I have the following set of non-dimensional equations that I am trying to solve using the finite difference method:
$$ u_{rr} + {1 \over r} u_r+u_{zz}-{1\over c^2}u_{tt}-f=0 \tag 1$$ $$ f_{rr} + {1 \over r} f_r+f_{zz}-{c^2}f_{tt}=0 \tag 2$$ $$ V_{rr} + {1 \over r} V_r - {1\over r^2}V+\big(2c^4-1\big)V_{zz}-c^2V_{tt}=0 \tag 3$$
- $u(r,z,t)$ is the longitudinal displacement
- $V(r,z,t)$ is a longitudinal derivative of radial displacement
- $f(r,z,t)$ is a function defined by equation $(1)$
- $c$ is the square root of the S-wave and P-wave speed ratio
Using the central difference approximation scheme, it is not hard to calculate the interior grid point values. The problem is, I have radial boundary conditions that cause my algorithm to be unstable. Because of that, my numerical solution does not converge.

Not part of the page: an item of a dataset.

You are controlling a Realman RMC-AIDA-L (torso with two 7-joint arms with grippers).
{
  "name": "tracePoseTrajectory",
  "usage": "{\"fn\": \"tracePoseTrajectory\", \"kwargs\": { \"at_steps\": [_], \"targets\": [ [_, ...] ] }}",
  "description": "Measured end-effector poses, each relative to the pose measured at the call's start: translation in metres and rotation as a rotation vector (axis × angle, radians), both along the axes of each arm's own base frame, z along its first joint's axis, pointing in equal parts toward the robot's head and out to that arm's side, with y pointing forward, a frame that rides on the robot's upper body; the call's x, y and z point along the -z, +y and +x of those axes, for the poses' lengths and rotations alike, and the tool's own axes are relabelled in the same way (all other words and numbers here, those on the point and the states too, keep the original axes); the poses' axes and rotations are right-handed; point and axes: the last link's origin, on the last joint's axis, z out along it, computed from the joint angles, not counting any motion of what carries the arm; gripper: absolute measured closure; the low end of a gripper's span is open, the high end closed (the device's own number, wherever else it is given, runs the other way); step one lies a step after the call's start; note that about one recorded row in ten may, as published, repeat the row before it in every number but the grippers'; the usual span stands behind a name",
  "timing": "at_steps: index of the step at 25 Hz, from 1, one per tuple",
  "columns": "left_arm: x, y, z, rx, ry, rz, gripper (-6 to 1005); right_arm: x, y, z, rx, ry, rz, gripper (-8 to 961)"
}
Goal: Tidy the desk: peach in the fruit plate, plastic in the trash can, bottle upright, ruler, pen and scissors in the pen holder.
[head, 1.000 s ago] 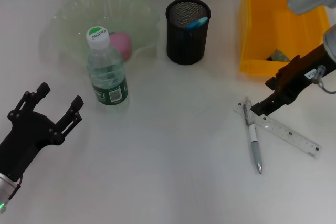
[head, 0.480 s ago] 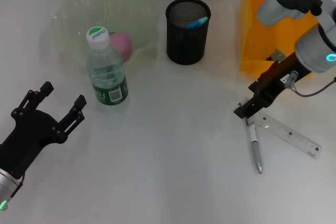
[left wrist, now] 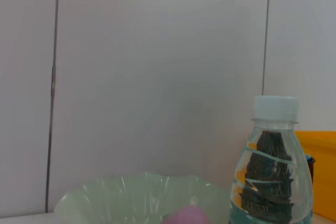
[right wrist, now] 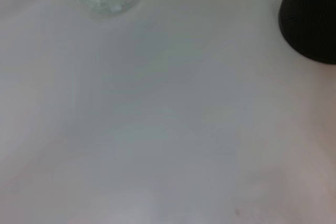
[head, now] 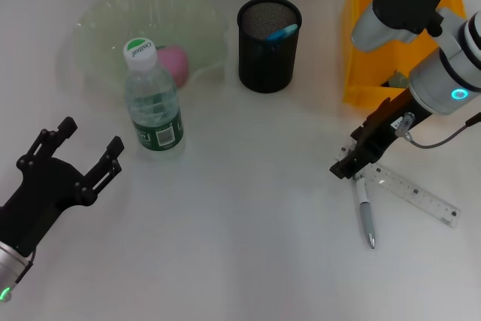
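- Head view: my right gripper (head: 347,169) hangs low over the upper end of the pen (head: 365,208), which lies on the desk (head: 248,216) with that end across the near end of the ruler (head: 413,193). I cannot tell from here how wide my right fingers stand.
- Head view: I judge the step in hand to be taking up the pen. To do it well I should straddle the barrel a little below where it crosses the ruler, so I close on the pen alone and do not drag the ruler with it.
- Head view: the pen holder (head: 269,34) stands well apart, up the desk, with something blue already in it. The carry should go high enough to clear its rim.
- Head view: my left gripper (head: 71,157) rests spread wide, holding nothing, near the upright bottle (head: 152,99). The peach (head: 172,62) already lies in the fruit plate (head: 98,20), and the trash can (head: 376,28) sits behind my right arm.
- Left wrist view: only the bottle, the plate with the peach and the wall show; nothing to act on.
- Right wrist view: I see bare desk, the bottle's base and the holder's side, but not the pen or my own fingers, so I must place the grasp by the head view.
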Motion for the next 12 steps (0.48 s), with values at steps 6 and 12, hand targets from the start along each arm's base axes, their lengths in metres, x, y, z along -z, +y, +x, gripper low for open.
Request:
{"fn": "tracePoseTrajectory", "kwargs": {
  "at_steps": [6,12],
  "targets": [
    [0.0002,-0.0003,0.0,0.0,0.001,-0.001,185,0.0026,0.0009,0.0002,0.004,0.006,0.004,141],
    [0.0001,-0.0013,-0.0005,-0.001,0.0,-0.001,185,0.0067,0.0008,-0.0016,-0.013,-0.004,0.0,142]
  ]
}}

At $r=r_{max}$ I use the following boundary condition to eliminate the ghost grid point of the longitudinal displacement:
$$ u_r=r_{max} \Bigg({1\over 2 - c^4}f + u_{zz} \Bigg) \tag 4 $$
Also, to eliminate the ghost grid point of the longitudinal derivative of radial displacement, I use the boundary condition:
$$ V_r = \big(2c^4-1\big)\bigg({1 \over r_{max} }V + u_{zz}\bigg) \tag 5 $$
As for the ghost grid point of $f$, I use the combination of the above boundary condition and the following boundary condition to eliminate it:
$$ f_r = \bigg(1 - {1 \over c^4}\bigg) \bigg(V_{rr} + {1 \over r_{max} }V_r - {1 \over r_{max}^2 }V - V_{zz} \bigg) \tag 6$$
No matter how small the time step, or how high the spatial step is, these boundary conditions cause instability. Below is a graph of longitudinal displacement from which this can be seen clearly in the form of oscillations:
I am trying to eliminate this instability, but I do not know how. My questions are:
$1$. Can I approximate these boundary conditions (or at least one of them) in some way so that the right-hand side of them does not contain derivatives anymore? For example, swap them with some polynomials, Fourier series, or other types of functions. Note that I know the boundary values at $z = 0$ and $z = 1$, as well as the initial time conditions.
$2$. Is there any other approach I can take to solve this boundary value problem?